Despite the danger, Christopher, who has autism, was enjoying himself, his father said. The boy lacks a fear of death because of his autism and finds comfort in the water, Marino told CNN.
Marino finds comfort in his son. Their unique circumstances helped keep them alive for more than 12 hours in the open ocean, Marino said.
"With many kids with autism, the thing that is so dangerous is that they have no concept of fear or fear of death," Marino said. "In this case, though, it perhaps saved him -- that and the fact that water is one of his favorite things. Whenever he goes missing or tries to run away, we can always find him near water ... even at the mall if it is just near a fountain." See a map of where the father and son were rescued »
Christopher was laughing as the father and son were pulled farther and farther from Ponce Inlet, Florida. As the pair lunged for buoys -- and missed -- Christopher couldn't help but giggle.
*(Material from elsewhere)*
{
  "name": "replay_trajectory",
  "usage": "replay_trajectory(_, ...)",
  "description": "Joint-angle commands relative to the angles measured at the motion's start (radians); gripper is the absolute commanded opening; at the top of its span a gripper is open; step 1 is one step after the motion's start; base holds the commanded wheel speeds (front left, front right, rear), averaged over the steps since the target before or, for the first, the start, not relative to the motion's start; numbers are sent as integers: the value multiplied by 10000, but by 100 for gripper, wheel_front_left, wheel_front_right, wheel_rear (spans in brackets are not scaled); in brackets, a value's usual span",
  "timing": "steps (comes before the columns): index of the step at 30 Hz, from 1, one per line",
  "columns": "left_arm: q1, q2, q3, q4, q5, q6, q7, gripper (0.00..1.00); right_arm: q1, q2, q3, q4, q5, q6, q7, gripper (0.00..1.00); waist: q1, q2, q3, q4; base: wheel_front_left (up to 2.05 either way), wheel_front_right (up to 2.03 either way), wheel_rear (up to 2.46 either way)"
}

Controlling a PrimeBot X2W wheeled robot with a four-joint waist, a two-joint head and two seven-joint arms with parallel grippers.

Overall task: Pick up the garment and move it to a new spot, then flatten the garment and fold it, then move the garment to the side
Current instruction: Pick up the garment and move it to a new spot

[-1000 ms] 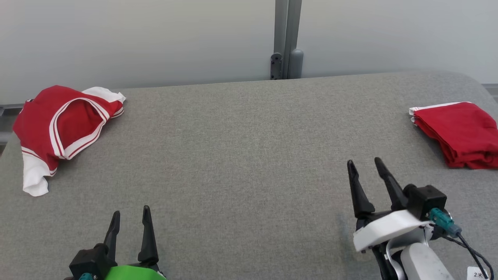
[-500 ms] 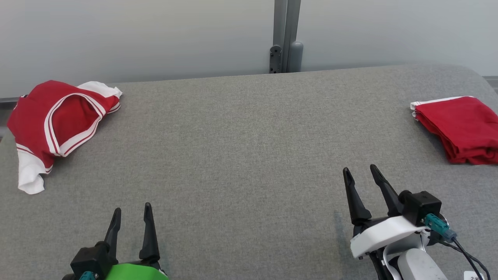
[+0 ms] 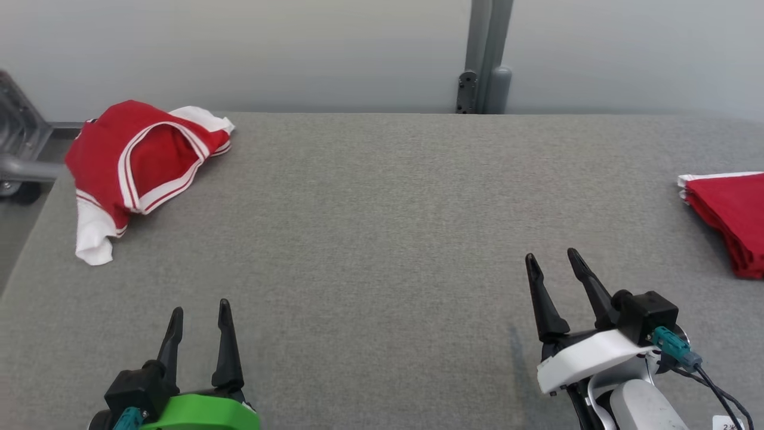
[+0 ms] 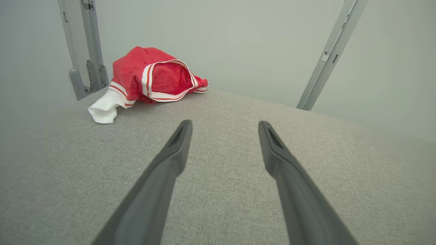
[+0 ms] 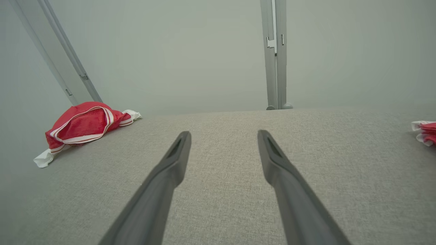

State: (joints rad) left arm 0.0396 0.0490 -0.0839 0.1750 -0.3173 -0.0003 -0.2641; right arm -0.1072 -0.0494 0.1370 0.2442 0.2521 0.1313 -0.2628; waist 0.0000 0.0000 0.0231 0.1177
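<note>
Both hands are spread wide and holding nothing! The left gripper (image 3: pixel 200 306) hangs over the grey table (image 3: pixel 382 197). The crumpled red-and-white garment (image 3: pixel 143 158) sits well ahead of it and off to its left, near the table's far edge, with plain grey tabletop between them. The right gripper (image 3: pixel 552 255) has a folded red pile (image 3: pixel 731 215) well out to its right. A grey post (image 3: pixel 486 54) stands beyond the table, ahead.

The left pincer (image 4: pixel 224 126) hangs wide apart over the grey table (image 4: pixel 340 177); a crumpled red-and-white garment (image 4: pixel 150 76) lies ahead-left.
</note>
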Motion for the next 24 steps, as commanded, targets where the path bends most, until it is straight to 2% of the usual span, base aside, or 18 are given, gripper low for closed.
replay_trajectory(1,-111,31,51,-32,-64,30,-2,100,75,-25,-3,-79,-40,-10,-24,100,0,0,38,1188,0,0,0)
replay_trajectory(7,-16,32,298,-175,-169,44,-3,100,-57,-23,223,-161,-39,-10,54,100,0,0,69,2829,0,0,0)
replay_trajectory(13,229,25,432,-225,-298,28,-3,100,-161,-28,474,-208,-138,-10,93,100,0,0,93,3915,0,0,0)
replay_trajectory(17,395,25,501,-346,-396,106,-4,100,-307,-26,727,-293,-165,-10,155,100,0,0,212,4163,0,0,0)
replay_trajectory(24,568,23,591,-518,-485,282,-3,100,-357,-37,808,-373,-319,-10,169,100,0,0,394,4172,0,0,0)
It was this spirit that helped ground Marino, the father said.
"It was a big entertainment roller coaster for him, that's what got me through it -- because he wasn't freaking out," said Marino, 46.
But after four hours at sea without a life vest, and after it became obvious that rescue operations had ceased for the night, jellyfish began to sting the pair. That began to "freak Christopher out," his father said.
While Christopher is almost nonverbal in his communication, he and his father use catch phases from Disney movies, which the boy loves, to communicate. Dr. Sanjay Gupta reports on father, son at sea »
After four hours, the currents picked up, and Christopher began to drift from his father's reach. Because of the darkness, they couldn't see each other. So Marino shouted out part of a phrase to his son.
"To infinity," Marino shouted, referencing one of Christopher's favorite lines from the movie "Toy Story."
"And beyond," Christopher shouted back, pumping his fist in the air like movie character Buzz Lightyear.
The call and response went on for a while, with Marino choosing different phrases and Christopher yelling back. But over the course of an hour, Christopher's voice faded until his father couldn't hear him anymore.
"That's when I resigned myself to the fact that he was gone," Marino told CNN, saying he believed his son had been pulled under the water. At the time, Marino said, he thought about giving up, until he thought of his daughter Angela. She had just registered for ballroom dance classes, and he told himself over and over he would live to see her dance.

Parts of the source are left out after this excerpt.